In the end, you will not only create one product you are proud of but many that people love.
3# Because you have to think beyond the screen
No time to perfect your skill, no time to craft beautiful details…man, the grass on the other side isn’t really as greener, huh?
There is a popular saying in the world of business that even non business people know: “Time is Money.“
When you think of a startup you probably imagine a big pot of money coming from investors but it would be a big lie calling money as the entrepreneurs best friend. it’s never there when you need it.
You will come to situation where you have to make a decision: “If you want this material, its gonna cost you x € more and takes x weeks to order” or “we have to build this custom animation from scratch which takes approx. x weeks. is it really worth it?”
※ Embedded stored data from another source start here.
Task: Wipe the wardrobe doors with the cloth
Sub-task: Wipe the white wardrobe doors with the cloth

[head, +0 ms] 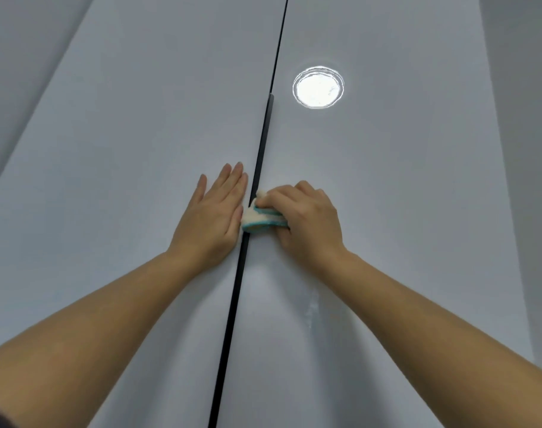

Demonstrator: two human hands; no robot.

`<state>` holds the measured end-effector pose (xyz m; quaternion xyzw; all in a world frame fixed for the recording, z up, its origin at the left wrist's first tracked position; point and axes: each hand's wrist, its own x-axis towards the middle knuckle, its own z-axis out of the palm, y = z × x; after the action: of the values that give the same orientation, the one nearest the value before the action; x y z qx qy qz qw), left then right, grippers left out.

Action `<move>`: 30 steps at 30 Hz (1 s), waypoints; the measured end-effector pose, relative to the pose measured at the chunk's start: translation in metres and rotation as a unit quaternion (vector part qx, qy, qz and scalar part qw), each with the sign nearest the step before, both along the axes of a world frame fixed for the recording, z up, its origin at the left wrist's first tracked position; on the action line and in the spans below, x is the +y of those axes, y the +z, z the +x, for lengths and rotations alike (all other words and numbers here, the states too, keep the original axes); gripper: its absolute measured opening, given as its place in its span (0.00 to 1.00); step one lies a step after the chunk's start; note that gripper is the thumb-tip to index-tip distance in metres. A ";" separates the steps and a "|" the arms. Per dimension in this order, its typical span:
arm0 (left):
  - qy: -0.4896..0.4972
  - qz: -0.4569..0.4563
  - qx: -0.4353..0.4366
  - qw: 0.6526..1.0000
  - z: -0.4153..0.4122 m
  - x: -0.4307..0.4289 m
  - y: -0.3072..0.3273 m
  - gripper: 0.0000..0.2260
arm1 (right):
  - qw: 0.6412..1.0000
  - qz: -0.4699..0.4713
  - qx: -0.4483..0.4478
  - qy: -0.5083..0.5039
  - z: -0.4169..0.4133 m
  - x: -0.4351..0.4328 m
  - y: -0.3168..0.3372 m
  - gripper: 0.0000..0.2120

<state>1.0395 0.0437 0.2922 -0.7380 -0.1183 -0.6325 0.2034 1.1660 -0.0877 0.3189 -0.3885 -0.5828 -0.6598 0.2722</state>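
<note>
Two pale grey wardrobe doors fill the view, the left door (pixel 133 156) and the right door (pixel 402 186), split by a black vertical handle strip (pixel 257 168). My left hand (pixel 214 214) lies flat on the left door beside the strip, fingers spread upward. My right hand (pixel 306 220) is closed on a folded white cloth with a teal edge (pixel 258 219), pressing it against the strip at the right door's edge. The cloth touches my left hand's thumb side.
A round bright reflection of a ceiling light (pixel 318 87) shows on the right door. A faint wet streak (pixel 313 307) runs down the right door below my right wrist. A further grey panel (pixel 22 57) stands at the far left.
</note>
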 end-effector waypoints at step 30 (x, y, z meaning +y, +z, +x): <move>0.031 -0.077 -0.028 0.996 0.011 -0.016 -0.113 0.28 | 0.988 0.091 0.108 -0.056 0.029 -0.033 -0.015 0.14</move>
<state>1.0503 0.0274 0.1794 -0.7291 -0.1950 -0.6356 0.1624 1.1950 -0.1210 0.3037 -0.4637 -0.4649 -0.6781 0.3302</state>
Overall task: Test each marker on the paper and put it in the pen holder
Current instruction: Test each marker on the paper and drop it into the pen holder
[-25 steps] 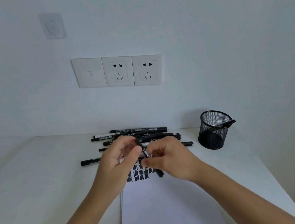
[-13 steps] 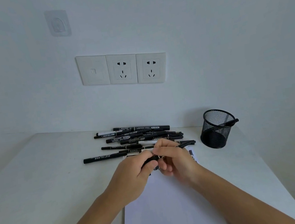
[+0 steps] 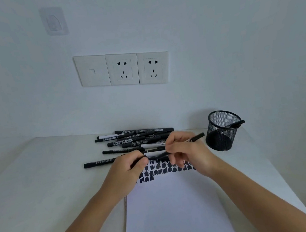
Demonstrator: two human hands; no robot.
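The right grip (image 3: 187,154) pinches a black marker (image 3: 197,137) near its middle. The back end juts out toward the mesh pen holder (image 3: 224,137). The left grip (image 3: 126,170) pinches the marker's other end between thumb and fingers. The marker hangs just above the top of the paper (image 3: 177,210), over rows of black scribbles (image 3: 163,170). It is slim with pale print. The fingers hide its tip, and blur makes it unclear whether a cap is on. More markers (image 3: 137,137) lie piled on the counter (image 3: 40,190) behind.
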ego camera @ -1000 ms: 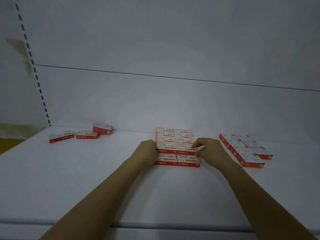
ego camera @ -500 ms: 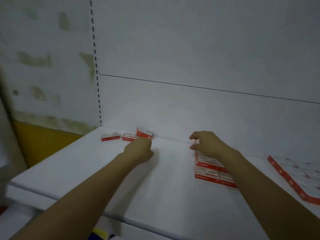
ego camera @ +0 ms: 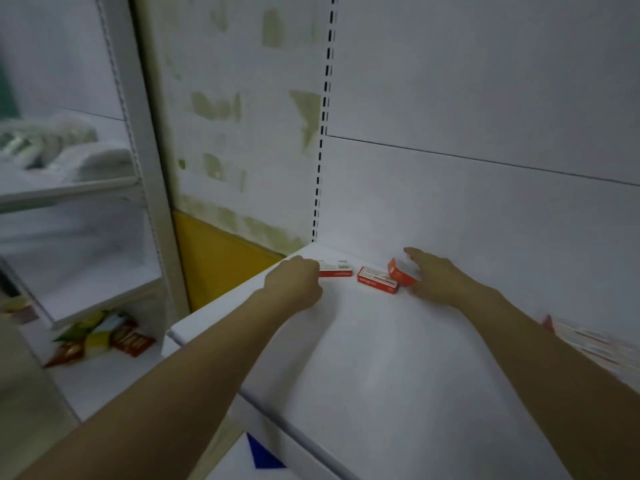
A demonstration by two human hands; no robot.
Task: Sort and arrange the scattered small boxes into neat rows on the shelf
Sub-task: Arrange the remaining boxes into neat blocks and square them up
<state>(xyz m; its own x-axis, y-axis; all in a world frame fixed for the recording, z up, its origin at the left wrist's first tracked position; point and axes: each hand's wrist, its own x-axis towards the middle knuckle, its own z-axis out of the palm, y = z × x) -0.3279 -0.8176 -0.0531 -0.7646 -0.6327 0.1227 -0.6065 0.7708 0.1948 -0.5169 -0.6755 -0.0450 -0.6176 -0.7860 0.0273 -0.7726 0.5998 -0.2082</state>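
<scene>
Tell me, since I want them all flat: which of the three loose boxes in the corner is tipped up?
The rightmost box, at the right hand, leans tilted over the middle box. That one and the left box lie flat.

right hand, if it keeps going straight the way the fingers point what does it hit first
Probably the tilted red box by the back panel. The right hand points up and to the left, with its fingers curved around that box; actual contact is unclear. The flat box lies just beyond.
</scene>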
If you work for a company you rarely have to think about money the way you would think of it if you had your own business.
One of the most important traits of entrepreneurs is to see the big picture and have a long term strategic vision in the back of the head. Therefore you have to make wise decisions when it comes to investments.
Your first product will never be perfect and you won’t even know if it is gonna be a huge success, so don’t waste time and money to work on things that doesn’t have the highest priority.
Maybe you have to save money on your product and invest it in partnerships instead to win in the long term.
Looking into the future you will be able to expand your network, build strong partnerships and relationships with people who will help you to become more successful.
No Seriously, I am just kidding
All these tradeoffs won’t make you a better designer in terms of tool handling and skills but the lessons and expertise you learn along the way as an entrepreneur will make you a more diverse designer in the long run.